Are Leather and LTE the Future of PCs?Reading Time: 3 minutes
As technology evolution and maturation continue to move forward, many PC and other device companies emphasize the experience of using their products as key to their design philosophy. The goal, they say, isn’t just to deliver on the key technical requirements and other specs necessary to provide good performance, but to make the overall encounter with their devices engaging and inspiring.
Few, if any, however, have taken the experience concept to the level that HP Inc. has done with their new Spectre Folio convertible PC design. How about a PC that you actually want to smell? Thanks to its very attractive leather-based design, the company has managed to create an elegant, premium feeling and, oh yeah, pleasant-smelling notebook computer that also incorporates an intriguing new take on convertible designs.

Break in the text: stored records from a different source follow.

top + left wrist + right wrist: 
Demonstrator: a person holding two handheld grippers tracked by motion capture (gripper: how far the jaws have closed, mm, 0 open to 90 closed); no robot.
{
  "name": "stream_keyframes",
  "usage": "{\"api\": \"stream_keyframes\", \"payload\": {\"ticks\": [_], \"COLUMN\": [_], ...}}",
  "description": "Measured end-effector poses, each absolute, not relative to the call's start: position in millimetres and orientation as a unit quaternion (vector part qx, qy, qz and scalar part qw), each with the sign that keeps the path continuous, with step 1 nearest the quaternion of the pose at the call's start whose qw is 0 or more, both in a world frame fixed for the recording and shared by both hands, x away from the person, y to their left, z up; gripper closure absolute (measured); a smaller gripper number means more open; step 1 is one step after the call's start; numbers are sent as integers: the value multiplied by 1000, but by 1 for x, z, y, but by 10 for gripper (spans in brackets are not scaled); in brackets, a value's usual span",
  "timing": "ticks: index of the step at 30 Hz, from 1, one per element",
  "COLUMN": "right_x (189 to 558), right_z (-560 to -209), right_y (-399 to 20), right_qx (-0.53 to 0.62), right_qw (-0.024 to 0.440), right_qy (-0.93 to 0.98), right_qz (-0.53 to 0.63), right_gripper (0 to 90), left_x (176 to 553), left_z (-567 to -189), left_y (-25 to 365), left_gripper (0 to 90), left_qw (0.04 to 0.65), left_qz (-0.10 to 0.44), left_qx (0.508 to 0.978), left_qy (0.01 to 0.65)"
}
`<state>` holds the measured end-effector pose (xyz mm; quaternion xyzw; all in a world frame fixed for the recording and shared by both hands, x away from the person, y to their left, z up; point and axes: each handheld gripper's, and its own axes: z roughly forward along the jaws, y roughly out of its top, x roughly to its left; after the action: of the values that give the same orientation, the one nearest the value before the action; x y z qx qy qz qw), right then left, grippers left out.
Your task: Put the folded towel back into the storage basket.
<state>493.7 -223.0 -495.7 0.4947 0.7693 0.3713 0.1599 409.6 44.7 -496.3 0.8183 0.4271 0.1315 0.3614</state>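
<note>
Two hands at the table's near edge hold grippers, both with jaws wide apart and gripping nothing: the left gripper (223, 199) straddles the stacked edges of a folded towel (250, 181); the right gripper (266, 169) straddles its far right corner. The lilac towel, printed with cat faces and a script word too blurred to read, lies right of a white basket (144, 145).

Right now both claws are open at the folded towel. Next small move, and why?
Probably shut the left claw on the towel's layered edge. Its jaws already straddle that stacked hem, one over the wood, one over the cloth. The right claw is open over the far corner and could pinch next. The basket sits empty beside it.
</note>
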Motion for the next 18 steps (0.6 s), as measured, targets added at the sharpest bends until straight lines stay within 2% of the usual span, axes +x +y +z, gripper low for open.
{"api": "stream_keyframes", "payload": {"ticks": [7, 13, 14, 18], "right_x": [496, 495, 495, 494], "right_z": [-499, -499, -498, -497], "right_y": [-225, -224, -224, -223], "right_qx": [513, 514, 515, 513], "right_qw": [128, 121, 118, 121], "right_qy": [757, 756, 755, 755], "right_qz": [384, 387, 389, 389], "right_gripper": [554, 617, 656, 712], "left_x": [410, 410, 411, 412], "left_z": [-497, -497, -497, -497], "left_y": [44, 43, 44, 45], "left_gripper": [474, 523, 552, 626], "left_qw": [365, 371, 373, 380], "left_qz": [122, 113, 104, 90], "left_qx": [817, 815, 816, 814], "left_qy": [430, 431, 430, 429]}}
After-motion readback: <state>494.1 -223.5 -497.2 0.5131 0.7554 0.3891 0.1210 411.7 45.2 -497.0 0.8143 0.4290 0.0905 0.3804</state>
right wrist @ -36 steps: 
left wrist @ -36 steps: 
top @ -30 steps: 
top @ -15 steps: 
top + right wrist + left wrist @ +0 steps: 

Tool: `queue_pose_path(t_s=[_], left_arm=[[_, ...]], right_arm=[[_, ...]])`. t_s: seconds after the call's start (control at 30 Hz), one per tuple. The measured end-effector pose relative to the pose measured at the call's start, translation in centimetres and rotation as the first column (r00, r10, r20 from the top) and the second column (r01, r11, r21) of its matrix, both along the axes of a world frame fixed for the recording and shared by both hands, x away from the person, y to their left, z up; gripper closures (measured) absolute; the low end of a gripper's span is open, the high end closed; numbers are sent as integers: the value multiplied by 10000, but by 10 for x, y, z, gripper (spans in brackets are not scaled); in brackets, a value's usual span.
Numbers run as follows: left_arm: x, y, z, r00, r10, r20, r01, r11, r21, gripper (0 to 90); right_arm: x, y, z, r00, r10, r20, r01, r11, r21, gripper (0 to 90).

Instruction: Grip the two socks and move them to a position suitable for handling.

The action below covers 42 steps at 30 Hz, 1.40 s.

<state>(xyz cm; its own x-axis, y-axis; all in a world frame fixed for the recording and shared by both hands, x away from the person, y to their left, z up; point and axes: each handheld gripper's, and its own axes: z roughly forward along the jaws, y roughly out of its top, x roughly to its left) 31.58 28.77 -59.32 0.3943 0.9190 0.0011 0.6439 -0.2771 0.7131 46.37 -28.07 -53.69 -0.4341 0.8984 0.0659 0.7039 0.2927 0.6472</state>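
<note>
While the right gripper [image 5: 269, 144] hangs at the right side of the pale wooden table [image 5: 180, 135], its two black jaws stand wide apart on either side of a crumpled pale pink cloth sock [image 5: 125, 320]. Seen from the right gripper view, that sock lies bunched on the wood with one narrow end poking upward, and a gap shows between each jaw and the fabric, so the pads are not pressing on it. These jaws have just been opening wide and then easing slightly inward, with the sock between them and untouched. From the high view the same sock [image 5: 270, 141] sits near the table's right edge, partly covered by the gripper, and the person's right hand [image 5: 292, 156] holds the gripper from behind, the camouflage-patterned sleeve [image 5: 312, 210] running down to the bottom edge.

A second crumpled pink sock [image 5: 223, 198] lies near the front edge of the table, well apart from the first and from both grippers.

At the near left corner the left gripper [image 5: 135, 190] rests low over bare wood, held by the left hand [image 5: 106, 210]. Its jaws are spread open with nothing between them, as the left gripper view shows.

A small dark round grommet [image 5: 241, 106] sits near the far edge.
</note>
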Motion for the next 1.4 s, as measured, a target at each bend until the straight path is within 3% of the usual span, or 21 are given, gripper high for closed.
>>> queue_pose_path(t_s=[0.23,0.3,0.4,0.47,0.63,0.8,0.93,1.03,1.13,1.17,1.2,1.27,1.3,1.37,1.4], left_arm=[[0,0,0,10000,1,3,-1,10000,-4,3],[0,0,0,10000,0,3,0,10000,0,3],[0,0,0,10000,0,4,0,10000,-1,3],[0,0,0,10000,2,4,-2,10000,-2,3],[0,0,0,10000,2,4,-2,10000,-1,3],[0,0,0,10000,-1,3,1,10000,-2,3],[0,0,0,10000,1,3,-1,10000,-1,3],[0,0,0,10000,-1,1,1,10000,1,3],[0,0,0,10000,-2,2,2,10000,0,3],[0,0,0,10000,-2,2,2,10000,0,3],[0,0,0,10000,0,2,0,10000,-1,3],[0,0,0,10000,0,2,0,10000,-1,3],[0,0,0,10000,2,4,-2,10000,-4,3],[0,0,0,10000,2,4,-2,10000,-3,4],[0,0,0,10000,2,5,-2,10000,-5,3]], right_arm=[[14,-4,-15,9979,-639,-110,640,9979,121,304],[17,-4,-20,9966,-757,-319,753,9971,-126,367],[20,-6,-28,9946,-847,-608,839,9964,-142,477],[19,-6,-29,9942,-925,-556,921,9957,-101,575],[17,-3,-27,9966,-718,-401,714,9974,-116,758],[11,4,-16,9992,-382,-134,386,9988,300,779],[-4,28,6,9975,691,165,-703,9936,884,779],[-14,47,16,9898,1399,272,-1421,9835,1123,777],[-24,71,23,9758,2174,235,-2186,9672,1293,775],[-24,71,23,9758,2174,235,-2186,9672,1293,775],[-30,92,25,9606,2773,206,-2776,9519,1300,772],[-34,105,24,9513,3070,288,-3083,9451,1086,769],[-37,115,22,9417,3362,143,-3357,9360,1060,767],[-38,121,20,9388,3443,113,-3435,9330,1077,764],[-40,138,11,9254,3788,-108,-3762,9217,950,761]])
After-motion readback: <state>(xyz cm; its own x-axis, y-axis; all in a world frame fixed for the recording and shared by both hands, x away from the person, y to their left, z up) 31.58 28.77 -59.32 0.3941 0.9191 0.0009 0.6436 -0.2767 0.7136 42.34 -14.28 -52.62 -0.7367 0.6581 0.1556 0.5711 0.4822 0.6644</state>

Rather than simply wrapping a notebook in leather, HP has actually built the Spectre Folio into the leather casing in a way that makes it an integral part of the device. The end result on the outside is a device that has the smooth, wonderfully tactile sensation that leather provides on quality briefcases, handbags, portfolios, and other non-tech products. Inside, however, is a fan-less, 0.6” thin PC design—driven in part by the non-porous nature of leather—that still manages to incorporate Intel’s new 8th generation Amber Lake 5-watt Y-Series CPU designs (both i5 and i7 versions are available), 802.11ac WiFi, up to 18 hours of battery life, a 13.3” 400-nit display, and an option for a 4K screen. It’s a tremendous mashup of both old-world craftmanship and cutting-edge technology. At a starting price of $1,299, it’s not a cheap offering, but it’s in the range of what you’d expect to pay for a premium device.
Another interesting aspect of the convertible design on the Spectre Folio is the ability to pivot the bottom of the screen forward into a tent mode that’s much easier to do than on typical, hinge-based designs (and doesn’t require the screen-switching hassle, either). So, if you want to watch a movie on a plane, or present slides to someone nearby, you can easily do so, and still leverage the touchpad, which is actually a nice detail of the design. Like many convertibles, the Spectre Folio also ships standard with a cordless pen with 4,096 points of pressure. One additional convenience, however, is that it fits neatly into the pen loop built into the side of the leather casing, making it less likely (at least theoretically!) to be lost.
In addition to its luxurious design, the Spectre Folio offers another intriguing connectivity option: an Intel-built LTE modem offering up to 1 Gigabit download speeds. Of course, with the Always Connected PC initiative, Qualcomm has been banging the drum of cellular connected PCs for a while now, and PC companies have offered integrated modems for years. Despite both these efforts, attach rates for LTE-equipped PCs have remained very low, due in part to the additional cost of a monthly data plan, as well as the ease of using integrated hotspot capability in today’s smartphones.
While none of these issues are completely going away with the Spectre Folio—though HP and Intel announced a special deal with Sprint that offers free cellular service for 6 months when you purchase one—another issue is starting to become a bigger concern: security. With the rising awareness of the potential vulnerabilities in public WiFi networks, many individuals and businesses are started to reconsider their connectivity choices and looking seriously at the private, single device connections offered by LTE cellular networks. I certainly don’t expect to see a massive shift occur anytime soon, but if there’s anything that’s going to make integrated LTE a more attractive option to some, it’s security that could start to shift the tide.
One nice detail of the Spectre Folio LTE implementation is that it includes both support for a physical SIM card and an eSIM. Many US carriers have been somewhat reluctant to support eSIMs in the past because of the potential ease of switching between carriers (they enable “digital” switching instead of having to get a new SIM). However, now that Apple added eSIM support in their latest line of iPhones, the tide of carrier support for them is already starting to change.
The new HP offering represents an intriguing new option for the premium PC market. While it’s easy to write off the leather-wrapped design as little more than a gimmick, the ability to bring an appealing physical experience to a quality digital experience is likely something that many demanding PC users are going to find attractive. I also wouldn’t be surprised to see it inspire a raft of competitors that offer similar physical advancements—especially given the overall device experience focus that so many PC companies now have. Given the more evolutionary advancements now occurring in PC technology, it just makes sense to bring new tactile improvements to our everyday computing.